Since kindergarten he’s received about half the amount of school days that are dictated by law, because his teachers often don’t show up for class – and when they do, they arrive late. He is a bright boy, but there’s little chance he’ll one day be able to compete for jobs in Honduras, or around the world, when he only learns half the arithmetic, half the reading, and half the writing that he is supposed to.
Betsai’s problem is replicated all over Honduras, where the average number of school days from 2000-2010 was just 125, instead of the 200 required by law. This problem is already producing frightening results: Honduras spends the highest percentage of its GDP on education in the region, but has the second lowest test scores.
The anti-corruption coalition Transformemos Honduras (TH), which is led by the Asociación para una Sociedad más Justa – Transparency International’s chapter in Honduras – is trying to change this, and it is seeing results.
Starting in 2010, TH investigated corruption and negligence, including teacher absenteeism, in the Honduran public education system, published the results in the media, and equipped Honduran parents to get involved in their children’s education by asking them to count the number of days that their children receive classes, among other indicators.

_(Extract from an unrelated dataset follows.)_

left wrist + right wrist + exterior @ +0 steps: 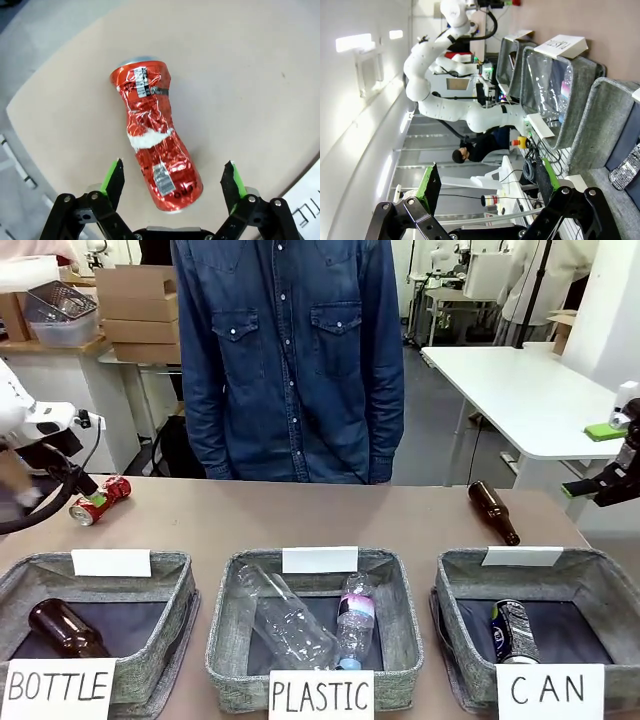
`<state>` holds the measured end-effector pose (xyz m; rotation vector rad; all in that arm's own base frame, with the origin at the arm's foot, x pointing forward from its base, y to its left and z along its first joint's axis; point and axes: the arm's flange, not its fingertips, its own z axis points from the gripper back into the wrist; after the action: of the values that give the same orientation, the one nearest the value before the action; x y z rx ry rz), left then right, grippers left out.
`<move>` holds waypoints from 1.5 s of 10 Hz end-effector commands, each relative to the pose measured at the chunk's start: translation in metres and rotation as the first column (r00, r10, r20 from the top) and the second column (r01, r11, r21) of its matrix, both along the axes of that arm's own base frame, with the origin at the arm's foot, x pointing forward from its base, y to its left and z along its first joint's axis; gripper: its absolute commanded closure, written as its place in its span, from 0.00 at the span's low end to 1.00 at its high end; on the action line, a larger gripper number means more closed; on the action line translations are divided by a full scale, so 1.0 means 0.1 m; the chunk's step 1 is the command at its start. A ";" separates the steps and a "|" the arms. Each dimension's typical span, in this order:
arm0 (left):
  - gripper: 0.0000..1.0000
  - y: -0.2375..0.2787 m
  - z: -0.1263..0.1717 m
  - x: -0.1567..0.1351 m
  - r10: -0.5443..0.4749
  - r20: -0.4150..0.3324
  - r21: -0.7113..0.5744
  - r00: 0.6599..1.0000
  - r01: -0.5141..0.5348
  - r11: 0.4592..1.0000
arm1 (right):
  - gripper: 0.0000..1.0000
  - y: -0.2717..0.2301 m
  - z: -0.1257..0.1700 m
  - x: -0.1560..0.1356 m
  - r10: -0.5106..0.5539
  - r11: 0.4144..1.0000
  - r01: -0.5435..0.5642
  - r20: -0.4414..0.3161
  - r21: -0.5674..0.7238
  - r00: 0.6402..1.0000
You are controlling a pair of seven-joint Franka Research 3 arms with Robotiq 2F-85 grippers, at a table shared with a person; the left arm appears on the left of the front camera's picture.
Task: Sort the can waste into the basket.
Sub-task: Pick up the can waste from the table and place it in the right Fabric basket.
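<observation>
Left wrist view: left fingers (114, 181) apart, flanking the red can (152, 135) at mid-frame; right fingers (431, 183) apart too

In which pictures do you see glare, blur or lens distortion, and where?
Front view: the label cards read sharp, the clear plastic bottles carry glints, the left arm at the picture's edge is blurred. Left wrist view: the red can is sharp, with glints on its creases; the table edge curves from the wide lens. Right wrist view: rolled sideways, ceiling lights blown out white.

One can (514, 632) lies in the rightmost basket (612, 575), the second can (100, 500) on the table (300, 515) (far left).
</observation>
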<state>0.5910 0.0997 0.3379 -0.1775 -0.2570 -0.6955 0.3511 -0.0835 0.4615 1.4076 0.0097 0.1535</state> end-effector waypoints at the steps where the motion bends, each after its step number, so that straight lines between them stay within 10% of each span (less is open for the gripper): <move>1: 0.00 0.00 -0.07 0.13 -0.010 -0.017 0.033 1.000 0.011 0.999 | 0.00 -0.02 0.01 -0.02 0.011 1.000 -0.011 0.017 0.002 1.000; 3: 0.00 -0.01 -0.15 0.18 0.011 -0.012 0.058 1.000 -0.010 0.998 | 0.00 -0.02 0.01 -0.02 0.011 1.000 -0.011 0.017 0.002 1.000; 4: 0.60 -0.01 -0.18 0.20 0.037 0.020 0.081 0.999 -0.039 0.996 | 0.00 -0.02 0.01 -0.02 0.011 1.000 -0.011 0.017 0.002 1.000; 5: 0.60 -0.02 -0.20 0.19 0.025 0.026 0.068 0.999 -0.026 0.997 | 0.00 -0.02 0.01 -0.02 0.011 1.000 -0.011 0.017 0.002 1.000; 6: 1.00 -0.02 -0.22 0.17 0.019 0.025 0.070 0.999 -0.021 0.997 | 0.00 -0.02 0.01 -0.02 0.011 1.000 -0.011 0.017 0.002 1.000; 7: 0.65 -0.03 -0.23 0.17 0.015 0.021 0.069 1.000 -0.016 0.997 | 0.00 -0.02 0.01 -0.02 0.011 1.000 -0.011 0.017 0.002 1.000; 8: 1.00 -0.03 -0.25 0.16 0.017 0.022 0.066 1.000 -0.018 0.998 | 0.00 -0.02 0.01 -0.02 0.011 1.000 -0.011 0.017 0.002 1.000; 15: 1.00 -0.02 0.12 -0.15 -0.040 0.050 0.020 0.998 0.039 0.999 | 0.00 -0.02 0.01 -0.02 0.011 1.000 -0.011 0.017 0.002 1.000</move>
<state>0.5994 0.0944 0.3281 -0.1235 -0.2682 -0.7112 0.3511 -0.0834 0.4615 1.4076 0.0099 0.1538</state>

At first, the government was slow to respond, but in February 2012, in part due to pressure from TH, the Honduran President named a new Minister of Education. He came in ready to take on the education system and asked TH to ally with him in the fight against corruption.
The Minister required all teachers to use an online system to register that they are in their classrooms, and 59,788 of the country’s 60,000 teachers have already done so. He’s also become strict on teachers missing classes. If they miss more than three days without justification, they are called to a hearing and can be fired.
Recently, Betsai’s grandmother (wearing glasses in the photo), who is in charge of monitoring the number of days that teachers give classes at his school, reported how things were going, “Oh my goodness! You should see the school this year. It’s completely different. Teachers show up on time, and they’re teaching on Saturdays, just like they’re supposed to.”
This year, Honduras’ public school system has scheduled 216 school days, and so far, only three have been missed – putting schools on track to provide more than 200 school days for the first time in a decade.
TH is not just focused on the number of days teachers are in the classroom; it is also working with the government and parents to ensure education quality. It is auditing teacher qualifications and testing. It also publicised a suppressed government report on illegal teacher pay bonuses and is investigating teachers on the payroll who are not in the classroom.
Together parents and students, government officials, and TH are working towards a more transparent and efficient education system.